Chernobyl Power Plant, near the city of Pripyat, is considered the world’s worst nuclear disaster causing innumerable number of deaths and widespread human suffering. As a dark tourism destination, it is a retrospective witness to human atrocity and tragedy.

Iran (IMNA) - Pripyat is a city near the Ukraine- Belarus border in northern Ukraine which was founded on February 4, 1970. The name of Pripyat came from Pripyat river and considered as a ninth nuclear city in the Soviet Union. On April 4,1986, the day after the Chernobyl disaster, Pripyat was evacuated and this city regarded as a ghost city. Actually, such a terrible disaster has made Chernobyl and Pripyat as a dark hotspot on the Earth.

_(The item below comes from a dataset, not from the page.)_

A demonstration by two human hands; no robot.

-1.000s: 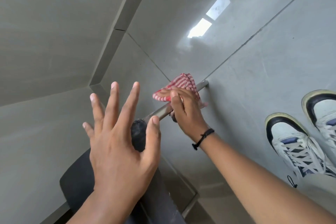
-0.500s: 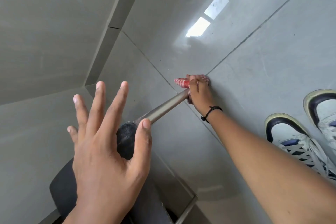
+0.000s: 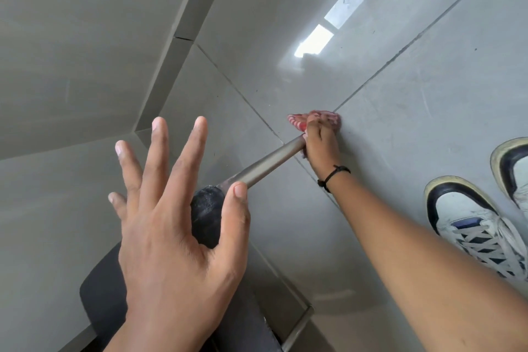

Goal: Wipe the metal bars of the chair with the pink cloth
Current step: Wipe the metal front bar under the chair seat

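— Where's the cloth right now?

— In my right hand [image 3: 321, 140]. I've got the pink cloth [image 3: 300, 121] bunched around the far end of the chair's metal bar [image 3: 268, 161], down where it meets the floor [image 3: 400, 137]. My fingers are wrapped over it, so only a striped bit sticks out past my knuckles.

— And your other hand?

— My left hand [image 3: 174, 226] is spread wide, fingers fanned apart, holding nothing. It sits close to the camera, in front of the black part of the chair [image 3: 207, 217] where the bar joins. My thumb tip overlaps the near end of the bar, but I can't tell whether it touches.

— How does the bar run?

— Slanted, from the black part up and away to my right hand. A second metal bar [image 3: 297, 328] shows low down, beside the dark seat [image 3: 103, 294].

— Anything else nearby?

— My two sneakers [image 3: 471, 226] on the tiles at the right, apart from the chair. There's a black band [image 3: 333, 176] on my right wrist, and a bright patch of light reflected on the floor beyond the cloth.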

Chernobyl Disaster: World’s Worst Nuclear Disaster

The Chernobyl disaster was a nuclear accident occurred on 26 April 1986 at the nuclear reactor in the Chernobyl Nuclear Power Plant. This tragedy was the product of a defective Soviet reactor with serious problems made by the plant operators. According to the International Nuclear Event Scale, Chernobyl disaster is one of two nuclear disaster and the other is the 2011 Fukushima Daiichi nuclear disaster in Japan.

During this catastrophe, radioactive contamination covered a huge area and dangerous radiation caused an incalculable number of deaths and widespread human suffering. According to documents, this disaster killed numerous operators and firemen. Moreover, Acute radiation syndrome (ARS) was recognized in more than 300 people and vast areas of Ukraine, Belarus and Russia were contaminated in high degrees. Hence, the day after Chernobyl disaster entire region of Pripyat city, next to Chernobyl was evacuated.

Chernobyl and Pripyat: Must-visit Dark Tourism

Chernobyl and Pripyat have been considered as the dark tourism sites on the map. Indeed, Chernobyl Exclusion Zone is opened up in 2011 for tourists. In this respect, dark tourism was coined in the 1990s by John Lennon. This expression involved travel to places associated with death and suffering, this concept also called Thanatourism derived from the Greek word Thanatos, meaning death or grief tourism.

John Lennon, a professor of tourism believes that dark tourism, is a kind of human desire which can be undertaken in a positive way. According to Lennon, in time of fake news, we are in danger of losing history but dark tourism is “important for learning and documentation evidence of what occurred”. In the time of preservation of such sites by authorities, for Lennon, existence of dark places is a matter of preserving history. Furthermore, such a tendency towards dark sites with theme of death and suffering refers to natural human instinct.

Accordingly, dark tourism is not just a matter of visiting and consuming sites of pain and suffering. In fact, it is a matter of thinking about the past and “retrospective witness to atrocity, disaster and tragedy” as Dr Philip Stone says.